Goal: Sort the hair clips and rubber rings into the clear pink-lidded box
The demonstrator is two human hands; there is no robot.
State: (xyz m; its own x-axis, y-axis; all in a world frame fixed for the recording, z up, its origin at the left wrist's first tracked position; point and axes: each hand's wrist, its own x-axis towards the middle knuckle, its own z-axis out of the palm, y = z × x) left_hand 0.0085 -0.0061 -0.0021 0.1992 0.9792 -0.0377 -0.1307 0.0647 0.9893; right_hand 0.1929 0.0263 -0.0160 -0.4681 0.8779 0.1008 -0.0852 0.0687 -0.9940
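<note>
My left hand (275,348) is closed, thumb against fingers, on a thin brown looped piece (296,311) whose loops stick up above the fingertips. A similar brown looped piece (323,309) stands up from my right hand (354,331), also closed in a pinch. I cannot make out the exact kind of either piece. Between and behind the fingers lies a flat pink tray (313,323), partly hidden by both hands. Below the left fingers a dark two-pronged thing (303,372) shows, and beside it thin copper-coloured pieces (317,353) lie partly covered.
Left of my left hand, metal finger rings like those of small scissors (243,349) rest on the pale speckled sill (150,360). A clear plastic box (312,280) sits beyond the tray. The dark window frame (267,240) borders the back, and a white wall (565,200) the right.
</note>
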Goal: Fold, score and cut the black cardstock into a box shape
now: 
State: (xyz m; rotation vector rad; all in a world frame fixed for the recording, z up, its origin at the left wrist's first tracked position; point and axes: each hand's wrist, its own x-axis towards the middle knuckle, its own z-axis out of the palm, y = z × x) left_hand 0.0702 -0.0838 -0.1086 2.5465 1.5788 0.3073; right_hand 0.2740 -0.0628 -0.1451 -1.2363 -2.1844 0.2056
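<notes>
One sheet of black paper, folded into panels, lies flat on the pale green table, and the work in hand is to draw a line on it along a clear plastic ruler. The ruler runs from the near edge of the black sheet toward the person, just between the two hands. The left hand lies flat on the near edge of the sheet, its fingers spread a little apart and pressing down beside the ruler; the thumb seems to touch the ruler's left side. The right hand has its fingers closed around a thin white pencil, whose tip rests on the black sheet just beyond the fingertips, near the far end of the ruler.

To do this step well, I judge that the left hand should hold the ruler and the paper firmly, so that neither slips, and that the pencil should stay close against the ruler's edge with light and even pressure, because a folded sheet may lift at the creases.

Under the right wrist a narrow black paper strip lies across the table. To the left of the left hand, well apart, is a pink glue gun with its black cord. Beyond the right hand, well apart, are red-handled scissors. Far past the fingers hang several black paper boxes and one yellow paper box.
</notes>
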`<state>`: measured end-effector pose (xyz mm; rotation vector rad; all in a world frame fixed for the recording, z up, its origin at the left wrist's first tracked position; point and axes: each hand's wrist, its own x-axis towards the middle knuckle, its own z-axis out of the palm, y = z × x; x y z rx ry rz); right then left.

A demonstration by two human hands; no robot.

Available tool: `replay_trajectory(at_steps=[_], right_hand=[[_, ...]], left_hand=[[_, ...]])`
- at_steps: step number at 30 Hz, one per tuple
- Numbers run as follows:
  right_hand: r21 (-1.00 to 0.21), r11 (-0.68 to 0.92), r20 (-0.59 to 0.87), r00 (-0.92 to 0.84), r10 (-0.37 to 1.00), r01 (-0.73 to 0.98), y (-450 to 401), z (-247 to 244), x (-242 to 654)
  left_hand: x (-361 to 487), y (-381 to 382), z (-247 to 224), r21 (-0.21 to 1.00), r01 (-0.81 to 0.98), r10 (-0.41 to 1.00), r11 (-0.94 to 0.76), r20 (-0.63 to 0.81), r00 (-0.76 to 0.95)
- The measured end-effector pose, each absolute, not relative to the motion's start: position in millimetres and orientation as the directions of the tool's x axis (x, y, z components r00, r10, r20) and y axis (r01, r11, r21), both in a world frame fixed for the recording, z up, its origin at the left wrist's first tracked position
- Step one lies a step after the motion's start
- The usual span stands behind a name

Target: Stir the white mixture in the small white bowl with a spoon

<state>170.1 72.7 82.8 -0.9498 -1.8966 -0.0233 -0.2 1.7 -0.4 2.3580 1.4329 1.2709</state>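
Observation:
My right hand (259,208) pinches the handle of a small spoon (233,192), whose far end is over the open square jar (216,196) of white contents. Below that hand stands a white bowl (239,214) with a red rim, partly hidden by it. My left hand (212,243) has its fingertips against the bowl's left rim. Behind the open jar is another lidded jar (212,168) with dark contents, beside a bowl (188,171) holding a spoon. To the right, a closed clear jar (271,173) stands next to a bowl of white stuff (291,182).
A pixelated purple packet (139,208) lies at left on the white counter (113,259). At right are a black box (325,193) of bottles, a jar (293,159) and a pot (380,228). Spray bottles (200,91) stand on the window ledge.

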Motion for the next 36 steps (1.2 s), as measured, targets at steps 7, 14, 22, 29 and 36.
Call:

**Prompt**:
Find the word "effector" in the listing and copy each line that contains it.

**Problem solution**:
`<state>`: measured end-effector pose (xyz mm; rotation vector rad; all in a world frame fixed for the recording, z up, its origin at the left wrist's first tracked position; point and axes: each hand's wrist, its own x-axis towards the middle knuckle, its own z-axis out of the palm, y = z × x; x y z rx ry rz); right then left.
- The measured end-effector pose, each absolute, not relative to the motion's start: position in millimetres and orientation as the directions of the tool's x axis (x, y, z components r00, r10, r20) and y axis (r01, r11, r21), both in a world frame fixed for the recording, z up, its origin at the left wrist's first tracked position

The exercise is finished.